Originally Posted by stavrosk
This is one of many examples available:
Lenses and formats and film type and processing and aperture and coatings and paper choice and e
Originally Posted by Aristophanes
Lighting and enlarger light source and many other factors each influence the final photo.
Every choice we make effects the rest of our choices.
While in principle I agree that that all optical design is a tradeoff, I disagree with your implication that that means that there are no fast lenses out there with great all-round performance.
Originally Posted by Aristophanes
Using the same Nikkor 35mm f/2.0 AIS as an example, while a fine lens in its own right, I have 35mm lenses which:
1) are sharper wide open
2) vignette less
3) distort less
4) flare less
5) have more or less the same size & weight
Admittedly those "better" lenses were once much more expensive when new. But the tradeoffs can be much less than you seem to imply.
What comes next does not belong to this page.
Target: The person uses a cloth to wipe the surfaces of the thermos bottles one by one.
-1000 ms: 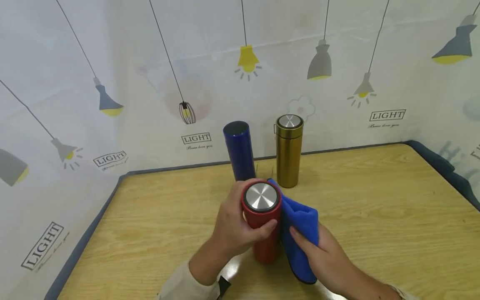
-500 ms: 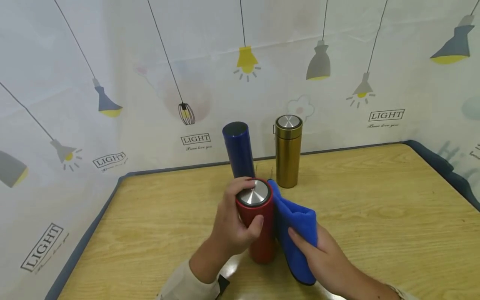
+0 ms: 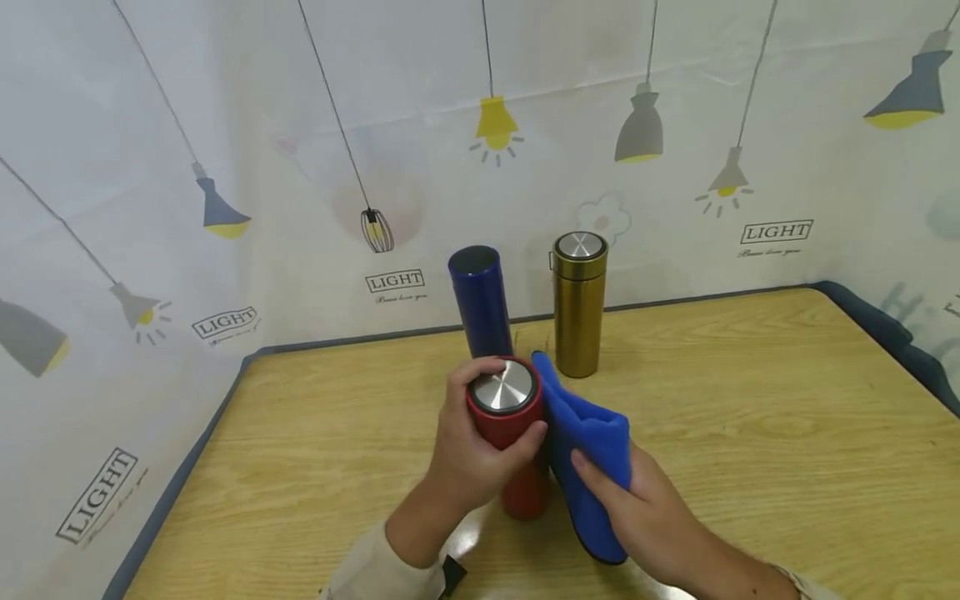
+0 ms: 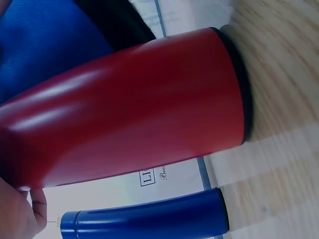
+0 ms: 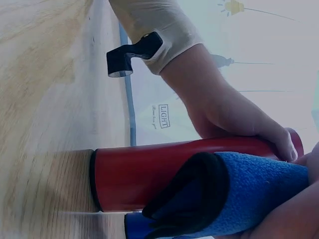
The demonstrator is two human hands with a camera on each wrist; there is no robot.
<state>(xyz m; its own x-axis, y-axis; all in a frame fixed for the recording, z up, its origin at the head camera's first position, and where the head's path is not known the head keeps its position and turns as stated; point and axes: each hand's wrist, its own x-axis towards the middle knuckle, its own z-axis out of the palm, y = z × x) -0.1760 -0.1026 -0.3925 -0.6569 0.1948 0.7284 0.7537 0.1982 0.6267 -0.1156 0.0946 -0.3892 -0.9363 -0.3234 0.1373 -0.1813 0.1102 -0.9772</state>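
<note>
1. Left hand (image 3: 474, 454) curls around the red bottle (image 3: 510, 427), which stands on the surface (image 3: 750, 433).
2. Right hand (image 3: 651, 510) grips the blue cloth (image 3: 596, 442) just beside that bottle.
3. Blue bottle (image 3: 482, 302) and gold bottle (image 3: 579, 321) stand farther back.

I count one blue bottle (image 3: 482, 308) and one gold bottle (image 3: 578, 321) towards the far edge of one desk (image 3: 750, 417), plus one red bottle (image 3: 504, 428) farther from it: three in all. There is one blue cloth (image 3: 592, 450) and two hands, a left hand (image 3: 472, 458) and a right hand (image 3: 656, 521). Eight printed lamps (image 3: 495, 121) show beyond the edges.
</note>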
That said, I'm a fan of very compact and corrected slow lenses as well...
I've never ever heard of lenses expressly being designed to be less sharp, unless you're talking about portrait and/or "soft" lenses
If you're thinking of Zeiss optics, and are looking at a rangefinder, seriously consider the Contax G2. Brilliant camera, brilliant optics. They're actually some of the very best optics ever made for 35mm. I have the 45 f2, 35 f2, 90 f2.8, 28 f2.8, and 21 f2.8 lenses. They are all super sharp even wide open, with the exception being the 35. It's still a great lens, but it falls short in comparison to the rest of them. I'll post a scan of a shot I took with the 21, hand-held, wide open at around 1 second. It is of Gaudi's plaster model workshop in the crypt level of the Sagrada Familia cathedral in Barcelona. Most of the room is white from the plaster models. The image was shot through a sheet of plexiglass. I've had the print enlarged to a 12x18 and it still looks great. Film was Fuji Reala 100.
The G2 has become my primary travel camera. I've taken it with me to Argentina, Puerto Rico, and Spain. All the Puerto Rico shots in my gallery here were taken with the G2, if you want to get a better idea. Oh, and the Puerto Rico shots were all done on Ektar 100.
The best lens I've used wide-open lately has been the Nikon 50mm F1.2 AIS version - simply phenomenal. I assume a Leica Noctilux is better, but I'll never be able to afford one. The Canon 50mm F1.2 is usable wide open, but nothing to write home about (fine lens overall however). The CV 50/1.1 has a pretty good rep wide open or otherwise.
i've yet to seer a 35mm lens that doesn' pperform it's best at f8-11.
Oh I'd be willing to bet a matted print that the contax g lenses are at their best a few stops wider than that.
Originally Posted by RalphLambrecht
But anyway I have yet to see a photograph for which any of this matters.
P.S. Ah-Ha! Contax G 45/2 has better MTF at f/4 than at f/8. Not really a surprise to those of us who've beheld one.
I'd expect the same of the konica hexar AF 35 and the comparable Leica and Zeiss lenses.
The tradeoffs inherent to the physics of optics are usually mitigated by increasing the size of elements across the axis, added elements, better coatings, etc. A major tradeoff is mass. For many brands a 50/2 is almost 30% less weight than a 50/1.4, and usually less than half the price, with both having near equal sharpness and distortion at f/2.8.
Originally Posted by Rol_Lei Nut
I had a Zeiss 50 for my Pentax system. It had superb center sharpness and resolution and great colour rendering. Its edge distortions were noticeable until 2 stops down from max. It was also worth 2.5x more than a Pentax brand equivalent but in real life photos, it was hard to see the differences. It had great all around performance, but there was a flaw based on the unavoidable optical physics limitations. I could get the same performance out of much less expensive glass at the expense of 1-stop.
I therefore concluded biggest discrepancy is price vs. noticeable distortion in real life photos.